#### [Exercise directions]
Every line of the entries with the word "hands" in it should be shown.

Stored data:

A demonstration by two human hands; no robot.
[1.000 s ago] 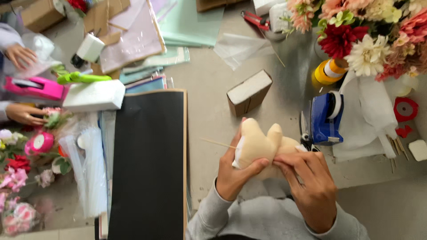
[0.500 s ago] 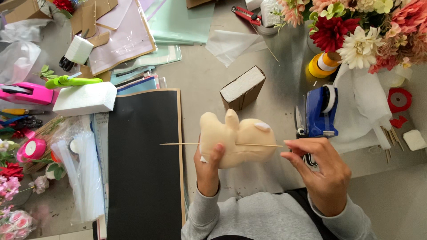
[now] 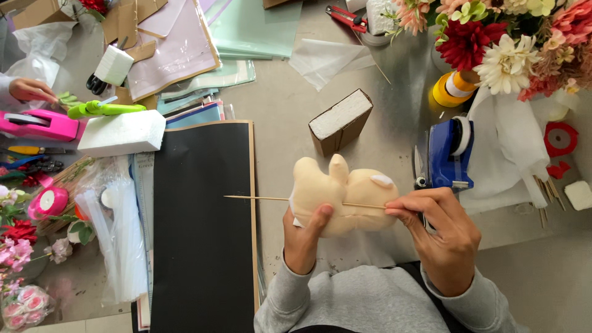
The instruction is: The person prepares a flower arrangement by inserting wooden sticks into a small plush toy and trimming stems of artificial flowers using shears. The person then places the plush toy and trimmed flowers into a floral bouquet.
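Cluttered grey table (image 3: 290,111); left hand (image 3: 303,239) grips the cream plush toy (image 3: 342,194), right hand (image 3: 445,237) pinches a thin wooden skewer (image 3: 259,198), its middle hidden.

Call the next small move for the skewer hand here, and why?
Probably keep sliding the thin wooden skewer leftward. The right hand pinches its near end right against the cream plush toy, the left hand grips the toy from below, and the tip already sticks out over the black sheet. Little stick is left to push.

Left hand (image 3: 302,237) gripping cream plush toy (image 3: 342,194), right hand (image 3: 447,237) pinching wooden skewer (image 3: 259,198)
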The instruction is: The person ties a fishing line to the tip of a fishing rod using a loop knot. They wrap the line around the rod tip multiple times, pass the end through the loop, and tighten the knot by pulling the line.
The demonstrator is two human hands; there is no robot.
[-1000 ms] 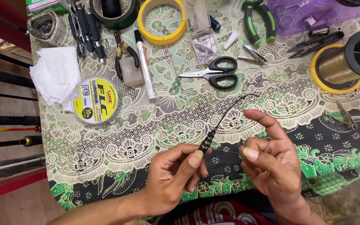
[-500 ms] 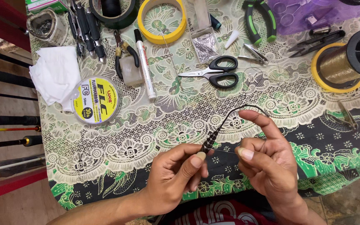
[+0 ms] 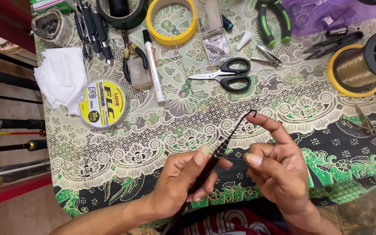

#### [Answer box]
A demonstration by two human hands; no robot.
The demonstrator is two human hands; there is no robot.

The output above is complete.